- [Your assignment]:
Go through the entries below and tally each line holding the string "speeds". Return the number only.

Records drawn from a dataset:
# # # # #

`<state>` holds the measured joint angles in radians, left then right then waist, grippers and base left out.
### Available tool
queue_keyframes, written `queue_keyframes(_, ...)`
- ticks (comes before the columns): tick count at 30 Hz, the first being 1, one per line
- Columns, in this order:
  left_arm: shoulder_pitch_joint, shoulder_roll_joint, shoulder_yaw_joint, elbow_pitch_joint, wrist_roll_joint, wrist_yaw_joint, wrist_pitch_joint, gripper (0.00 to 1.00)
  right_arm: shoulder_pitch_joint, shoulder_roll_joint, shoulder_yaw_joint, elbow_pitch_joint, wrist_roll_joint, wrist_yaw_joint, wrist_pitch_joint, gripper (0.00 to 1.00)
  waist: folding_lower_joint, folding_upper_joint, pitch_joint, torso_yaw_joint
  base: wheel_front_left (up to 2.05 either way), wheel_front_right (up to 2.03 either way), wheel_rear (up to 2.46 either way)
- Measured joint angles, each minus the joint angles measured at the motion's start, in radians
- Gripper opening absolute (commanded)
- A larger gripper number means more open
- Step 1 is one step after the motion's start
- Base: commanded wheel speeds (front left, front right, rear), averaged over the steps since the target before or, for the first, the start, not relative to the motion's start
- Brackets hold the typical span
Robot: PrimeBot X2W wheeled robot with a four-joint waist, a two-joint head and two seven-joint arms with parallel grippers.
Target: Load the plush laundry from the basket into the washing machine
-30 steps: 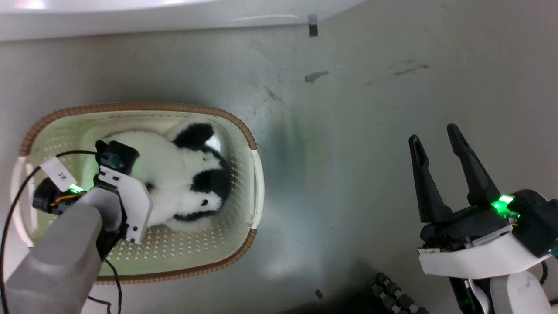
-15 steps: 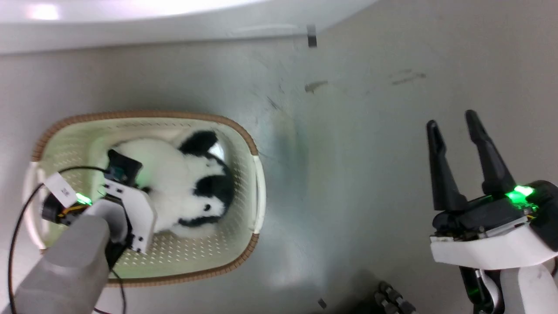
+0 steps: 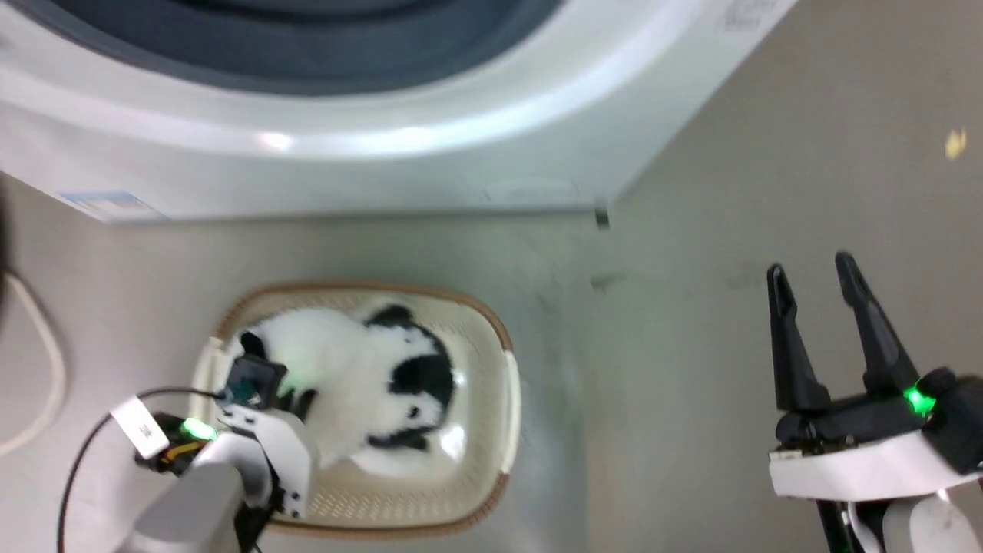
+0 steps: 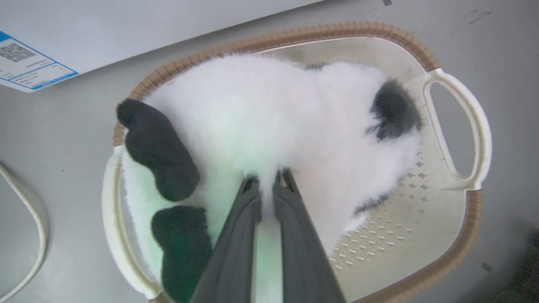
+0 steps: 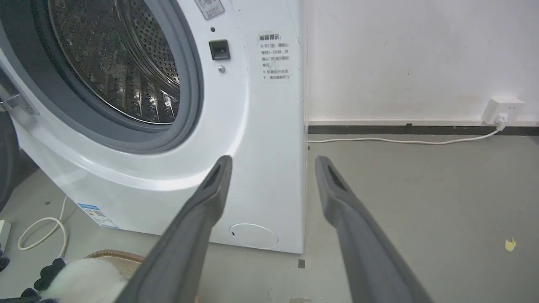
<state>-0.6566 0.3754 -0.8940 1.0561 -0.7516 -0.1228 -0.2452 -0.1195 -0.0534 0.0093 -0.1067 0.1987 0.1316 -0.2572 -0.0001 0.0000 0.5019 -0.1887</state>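
Note:
The plush laundry (image 3: 345, 369), fluffy white with black patches, fills the cream basket (image 3: 503, 407), which stands on the floor just before the washing machine (image 3: 399, 165). My left gripper (image 4: 268, 179) points down into the toy's middle, shut with a tuft of white fur pinched between its fingers (image 4: 236, 252). The plush (image 4: 269, 122) bulges over the basket's brown rim (image 4: 337, 31). My right gripper (image 3: 810, 265) hovers open and empty over bare floor to the right. From its wrist I see the washer's grey door ring (image 5: 191, 105) and steel drum (image 5: 126, 71) standing open.
A white cable (image 3: 46, 353) loops on the floor left of the basket. Another cable (image 5: 400, 141) runs along the wall to an outlet (image 5: 503, 109). A yellow scrap (image 3: 954, 143) lies at the far right. A blue label (image 4: 29, 63) marks the washer's lower front.
The head camera has tilted up, bringing the washer's front into view. My left gripper stays in the plush in the basket; the right gripper stays open.

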Motion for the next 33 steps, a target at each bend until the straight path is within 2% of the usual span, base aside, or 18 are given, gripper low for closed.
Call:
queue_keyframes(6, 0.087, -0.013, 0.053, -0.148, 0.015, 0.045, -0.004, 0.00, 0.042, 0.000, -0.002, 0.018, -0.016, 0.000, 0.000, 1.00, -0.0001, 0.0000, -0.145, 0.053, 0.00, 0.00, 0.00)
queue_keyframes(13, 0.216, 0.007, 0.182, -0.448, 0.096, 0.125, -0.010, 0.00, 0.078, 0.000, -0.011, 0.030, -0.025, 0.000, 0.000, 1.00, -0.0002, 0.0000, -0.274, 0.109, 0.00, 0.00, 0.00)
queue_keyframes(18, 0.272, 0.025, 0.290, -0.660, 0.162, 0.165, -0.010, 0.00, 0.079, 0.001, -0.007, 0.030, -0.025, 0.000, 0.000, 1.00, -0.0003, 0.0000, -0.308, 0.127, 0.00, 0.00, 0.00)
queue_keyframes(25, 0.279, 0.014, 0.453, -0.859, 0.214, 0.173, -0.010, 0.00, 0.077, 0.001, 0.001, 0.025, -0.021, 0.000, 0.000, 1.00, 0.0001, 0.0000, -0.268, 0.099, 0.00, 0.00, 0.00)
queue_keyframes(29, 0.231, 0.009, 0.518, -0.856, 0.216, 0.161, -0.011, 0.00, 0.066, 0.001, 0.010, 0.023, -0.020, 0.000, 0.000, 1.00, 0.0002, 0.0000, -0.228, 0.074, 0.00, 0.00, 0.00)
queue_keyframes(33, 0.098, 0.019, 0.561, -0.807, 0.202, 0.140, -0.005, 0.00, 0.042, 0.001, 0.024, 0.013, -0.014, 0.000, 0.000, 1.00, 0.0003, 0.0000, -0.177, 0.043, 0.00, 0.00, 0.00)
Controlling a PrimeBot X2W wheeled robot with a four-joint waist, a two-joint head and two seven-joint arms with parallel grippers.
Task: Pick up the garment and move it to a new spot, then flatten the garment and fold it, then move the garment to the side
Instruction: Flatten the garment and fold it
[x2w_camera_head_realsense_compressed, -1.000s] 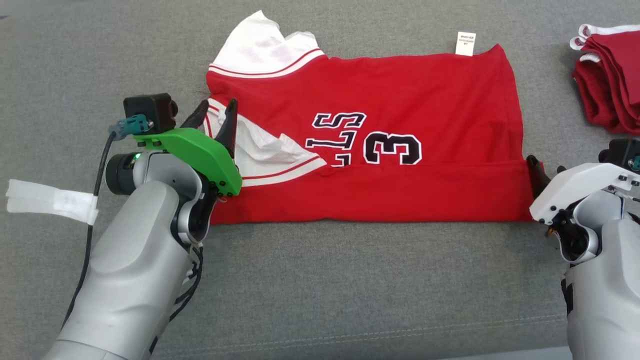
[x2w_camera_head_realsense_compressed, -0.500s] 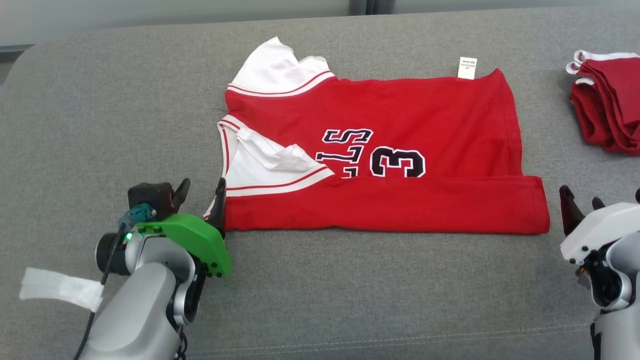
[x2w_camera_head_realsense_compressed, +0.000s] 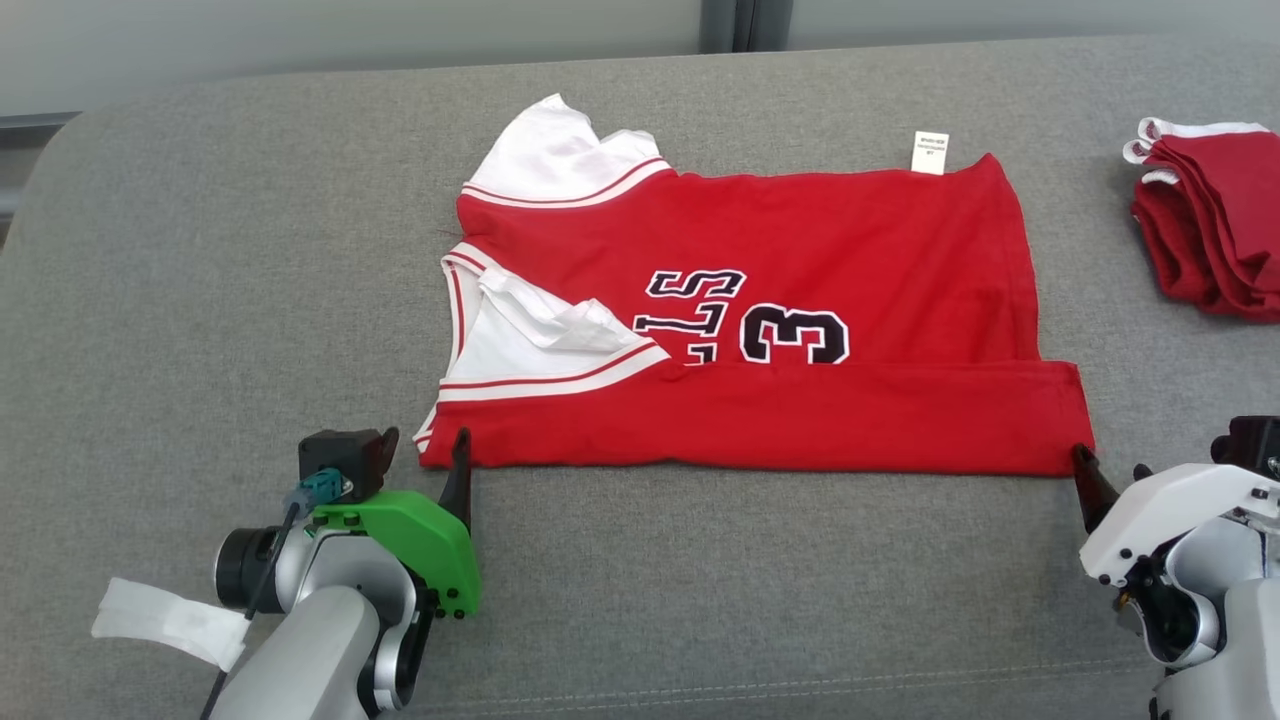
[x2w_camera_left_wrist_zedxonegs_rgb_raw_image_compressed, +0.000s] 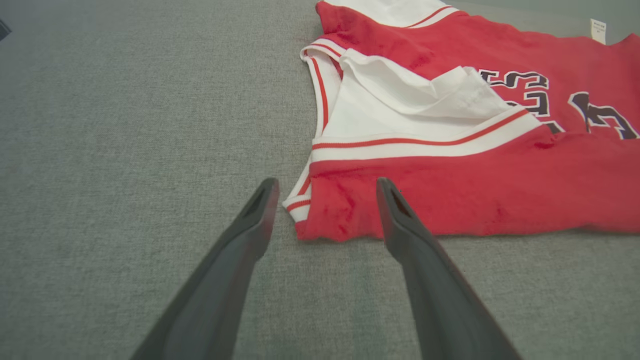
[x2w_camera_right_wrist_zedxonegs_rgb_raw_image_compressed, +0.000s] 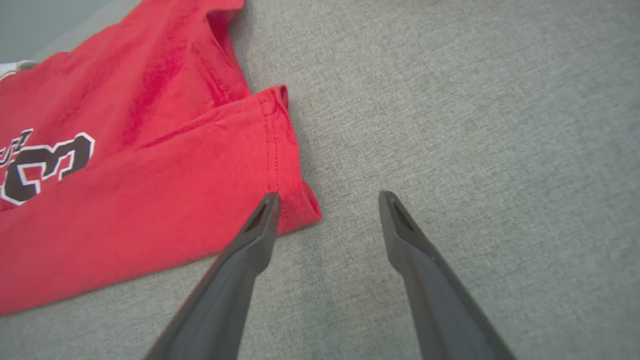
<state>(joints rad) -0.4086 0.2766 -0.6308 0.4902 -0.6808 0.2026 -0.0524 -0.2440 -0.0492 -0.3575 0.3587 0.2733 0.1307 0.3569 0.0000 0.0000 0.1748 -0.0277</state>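
Note:
The garment (x2w_camera_head_realsense_compressed: 760, 300) is a red jersey with white trim and a black "3". It lies flat on the grey cushion (x2w_camera_head_realsense_compressed: 250, 300), its near long edge folded up over the number. My left gripper (x2w_camera_head_realsense_compressed: 425, 450) stands open just short of the near left corner. In the left wrist view that gripper (x2w_camera_left_wrist_zedxonegs_rgb_raw_image_compressed: 326, 186) frames the corner of the jersey (x2w_camera_left_wrist_zedxonegs_rgb_raw_image_compressed: 450, 200) without holding it. My right gripper (x2w_camera_head_realsense_compressed: 1112, 475) is open at the near right corner. The right wrist view has its left fingertip (x2w_camera_right_wrist_zedxonegs_rgb_raw_image_compressed: 267, 205) at the hem corner of the jersey (x2w_camera_right_wrist_zedxonegs_rgb_raw_image_compressed: 125, 200), with nothing gripped.
A pile of folded red garments (x2w_camera_head_realsense_compressed: 1215, 230) sits at the far right. A white tape tag (x2w_camera_head_realsense_compressed: 165, 620) hangs from the left arm's cable. The cushion's back edge (x2w_camera_head_realsense_compressed: 300, 85) meets a pale wall. Bare grey fabric lies left of and in front of the jersey.
My left gripper opened, let go of the white armhole area and drew back to the near left corner. The right gripper also pulled back slightly. The head view tilted up.

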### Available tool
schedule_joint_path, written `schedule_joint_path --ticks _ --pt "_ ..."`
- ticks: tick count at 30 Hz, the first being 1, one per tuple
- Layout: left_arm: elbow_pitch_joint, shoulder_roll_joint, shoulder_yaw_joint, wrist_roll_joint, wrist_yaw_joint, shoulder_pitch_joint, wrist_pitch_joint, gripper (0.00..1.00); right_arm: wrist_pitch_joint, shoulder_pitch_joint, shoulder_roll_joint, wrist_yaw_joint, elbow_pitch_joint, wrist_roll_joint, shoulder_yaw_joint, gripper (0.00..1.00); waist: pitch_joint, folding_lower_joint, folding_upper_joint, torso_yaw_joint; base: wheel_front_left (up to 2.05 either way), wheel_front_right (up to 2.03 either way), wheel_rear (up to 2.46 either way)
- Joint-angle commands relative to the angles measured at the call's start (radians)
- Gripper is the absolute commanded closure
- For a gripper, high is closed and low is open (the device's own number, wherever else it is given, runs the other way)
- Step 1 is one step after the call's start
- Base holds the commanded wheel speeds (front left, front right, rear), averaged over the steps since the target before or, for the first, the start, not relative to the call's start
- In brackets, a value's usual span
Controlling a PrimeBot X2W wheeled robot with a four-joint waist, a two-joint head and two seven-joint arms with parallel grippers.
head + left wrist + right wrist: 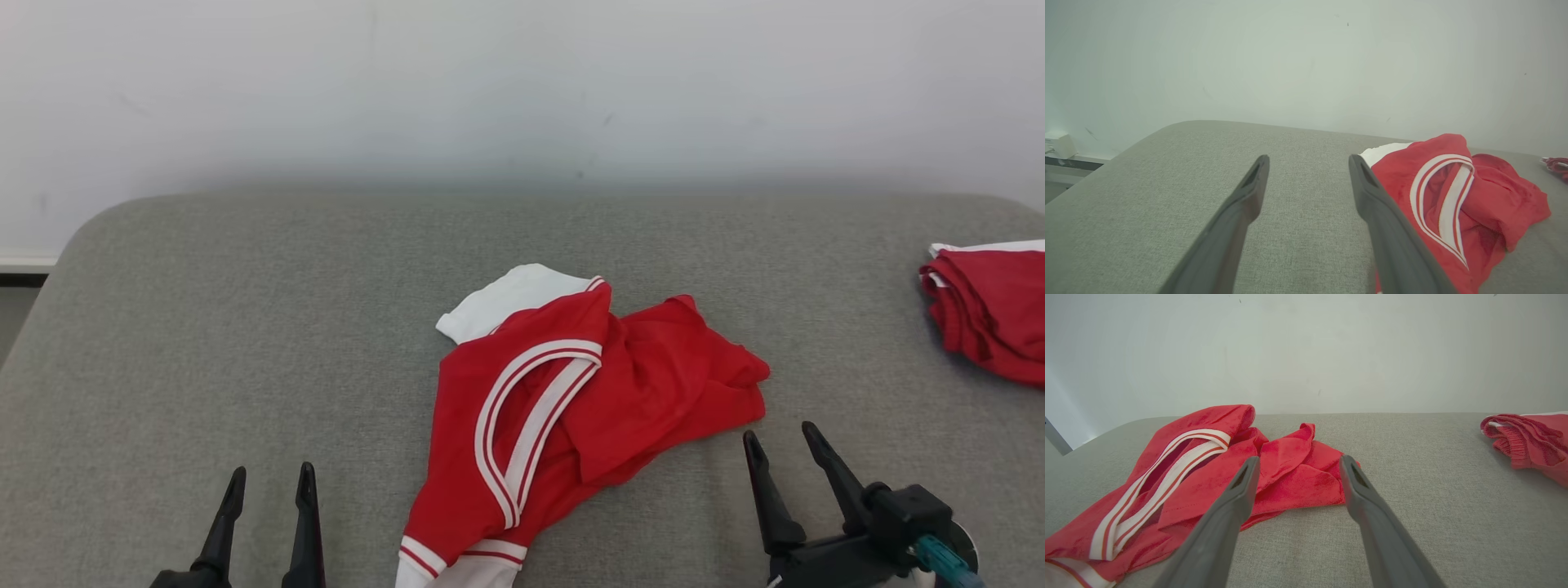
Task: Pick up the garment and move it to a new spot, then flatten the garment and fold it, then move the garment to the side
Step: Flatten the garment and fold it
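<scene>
A grey fabric-covered surface (pixel 204 327) with rounded far corners is set against a plain white wall (pixel 522 82). The crumpled red-and-white garment (pixel 571 392) is located centrally, toward the near edge. A second red garment (pixel 992 310) is placed at the right edge. The left gripper (pixel 273 469) and right gripper (pixel 778 432) are held over the near side with jaws spread and nothing between them.

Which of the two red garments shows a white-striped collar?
The crumpled garment in the middle of the table; the garment at the right edge shows no collar.
</scene>
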Motion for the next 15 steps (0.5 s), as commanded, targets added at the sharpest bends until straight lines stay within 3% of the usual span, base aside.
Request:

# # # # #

- [Your solution]:
2